Stream Model

Data Management Vs. Stream Management

  • In a DBMS, input is either via a SQL query or bulk loaders.
    • Under programmers / DBAs control.
  • In Stream Management, input rate is controlled by external factors.
    • Example: Google search queries.

The Stream Model

  • Input tuples enter at a rapid rate, at one or more input ports.
  • The system cannot store the entire stream accessibly.
  • Challenge is in making critical calculations about the stream using a limited amount of memory.

Two forms of Query

  1. Ad-hoc queries : Normal queries asked one time about streams.
    • Example: What is the maximum value seen so far in stream S?
  2. Standing queries: Queries that are asked about the stream at all times.
    • Example: Report each new maximum value ever seen in stream S.
    • Example: List the days on which a stock exceeded its 52 week highs

Applications

  • Mining query streams
    • which product do users search for frequently in a shopping site ?
  • Mining click streams
    • which product pages are being visited most often ?
  • IP packets can be monitored at a switch.
    • Gather information for optimal routing.
    • Detect denial-of-service attacks.

Sliding Windows

  • A useful model of stream processing is that queries are about a window of length N – the N most recent elements received.

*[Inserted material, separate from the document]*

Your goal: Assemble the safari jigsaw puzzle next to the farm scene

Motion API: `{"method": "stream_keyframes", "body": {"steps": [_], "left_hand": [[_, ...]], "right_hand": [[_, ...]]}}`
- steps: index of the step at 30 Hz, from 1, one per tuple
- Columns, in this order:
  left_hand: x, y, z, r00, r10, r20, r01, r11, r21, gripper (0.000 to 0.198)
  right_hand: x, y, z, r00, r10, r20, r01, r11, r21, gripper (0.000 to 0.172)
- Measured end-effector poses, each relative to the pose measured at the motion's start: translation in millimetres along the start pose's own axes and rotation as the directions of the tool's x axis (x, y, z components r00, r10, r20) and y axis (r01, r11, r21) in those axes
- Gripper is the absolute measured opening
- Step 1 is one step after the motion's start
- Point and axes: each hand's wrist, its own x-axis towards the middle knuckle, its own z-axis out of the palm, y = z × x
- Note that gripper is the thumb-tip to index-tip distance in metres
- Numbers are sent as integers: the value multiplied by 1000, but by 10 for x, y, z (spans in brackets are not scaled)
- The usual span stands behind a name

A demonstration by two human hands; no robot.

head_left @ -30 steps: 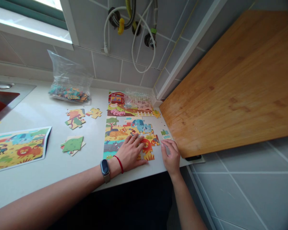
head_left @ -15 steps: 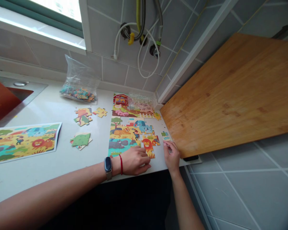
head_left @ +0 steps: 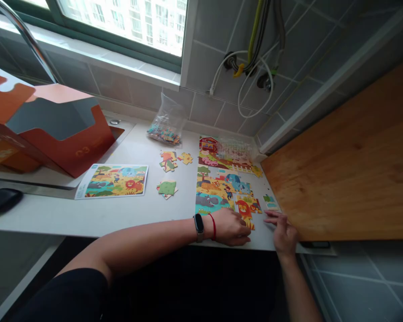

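A partly joined jigsaw puzzle (head_left: 211, 188) of safari animals lies on the white counter. My left hand (head_left: 230, 226), with a smart band and a red cord at the wrist, rests over its lower edge, fingers bent and lying down. Just above the fingers is a section with a red-maned lion (head_left: 243, 208). My right hand (head_left: 284, 232) is to the right of the puzzle, beside the wooden board, its fingers stretched out to the left and holding nothing visible. Slightly beyond those fingertips lie loose green and pale blue pieces (head_left: 270, 201).
A farm-scene puzzle (head_left: 210, 156) lies behind, partly under clear plastic (head_left: 235, 147). Loose pieces (head_left: 167, 188), a bag of pieces (head_left: 164, 132), a reference picture (head_left: 117, 181) and an orange box (head_left: 70, 152) are to the left. A large wooden board (head_left: 349, 179) bounds the right side.
My view has swung left, bringing the orange box and more window into sight. The right hand's fingers have gone from pinched together near the loose pieces to stretched out. The left hand stays at the puzzle.
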Motion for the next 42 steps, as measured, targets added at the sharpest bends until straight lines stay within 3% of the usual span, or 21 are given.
{"method": "stream_keyframes", "body": {"steps": [2, 8, 10, 12, 14, 17, 20, 22, 23, 25, 30, 35, 37, 40, 42], "left_hand": [[-4, 1, -20, 999, -34, -27, 34, 999, 7, 24], [10, -105, -159, 978, -193, -74, 196, 980, 37, 31], [22, -192, -225, 955, -280, -98, 286, 957, 46, 31], [26, -325, -296, 903, -406, -140, 416, 908, 52, 31], [5, -505, -366, 799, -563, -210, 584, 810, 50, 33], [-91, -819, -455, 572, -756, -318, 801, 599, 17, 50], [-217, -1078, -511, 353, -884, -305, 929, 369, 6, 69], [-273, -1165, -519, 253, -932, -257, 967, 255, 28, 75], [-286, -1178, -512, 234, -943, -236, 972, 232, 39, 77], [-280, -1151, -472, 257, -943, -213, 966, 252, 51, 78], [-163, -942, -335, 387, -902, -189, 922, 383, 59, 79], [-177, -796, -435, 454, -867, -208, 890, 454, 48, 73], [-356, -750, -510, 467, -856, -221, 883, 463, 73, 66], [-853, -702, -541, 497, -838, -226, 868, 484, 114, 51], [-1247, -711, -514, 581, -763, -283, 811, 573, 122, 40]], "right_hand": [[-21, -29, -12, 1000, -4, -2, 4, 1000, -14, 74], [-30, 30, -22, 979, 179, -96, -170, 981, 89, 39], [-23, 74, -25, 970, 221, -98, -207, 969, 135, 36], [-12, 107, -24, 967, 236, -96, -222, 966, 133, 35], [3, 121, -18, 974, 202, -104, -193, 977, 92, 37], [26, 110, -3, 993, 72, -95, -74, 997, -24, 51], [40, 89, 14, 999, -9, -50, 4, 994, -106, 62], [42, 84, 27, 999, -35, -33, 31, 992, -122, 66], [41, 84, 32, 999, -45, -29, 41, 991, -124, 68], [38, 85, 42, 998, -58, -27, 55, 991, -124, 71], [28, 65, 44, 997, -71, -10, 69, 991, -119, 70], [28, 27, 37, 995, -100, -14, 98, 989, -114, 67], [25, 17, 39, 994, -111, -17, 108, 988, -106, 65], [6, -7, 48, 995, -95, -17, 93, 991, -96, 59], [-7, -35, 54, 997, -80, -13, 78, 993, -92, 54]]}}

    • Alternative: elements received within a time interval T.
  • Interesting case: N is so large it cannot be stored in main memory.

    • Or, there are so many streams that windows for all cannot be stored.

Example: Averages

  • Stream of integers.
  • Window of size N.
  • Standing query: what is the average of the integers in the window?
  • For the first N inputs, sum and count to get the average.
  • Afterward, when a new input i arrives, change the average by adding (i - j)/N, where j is the oldest integer in the window.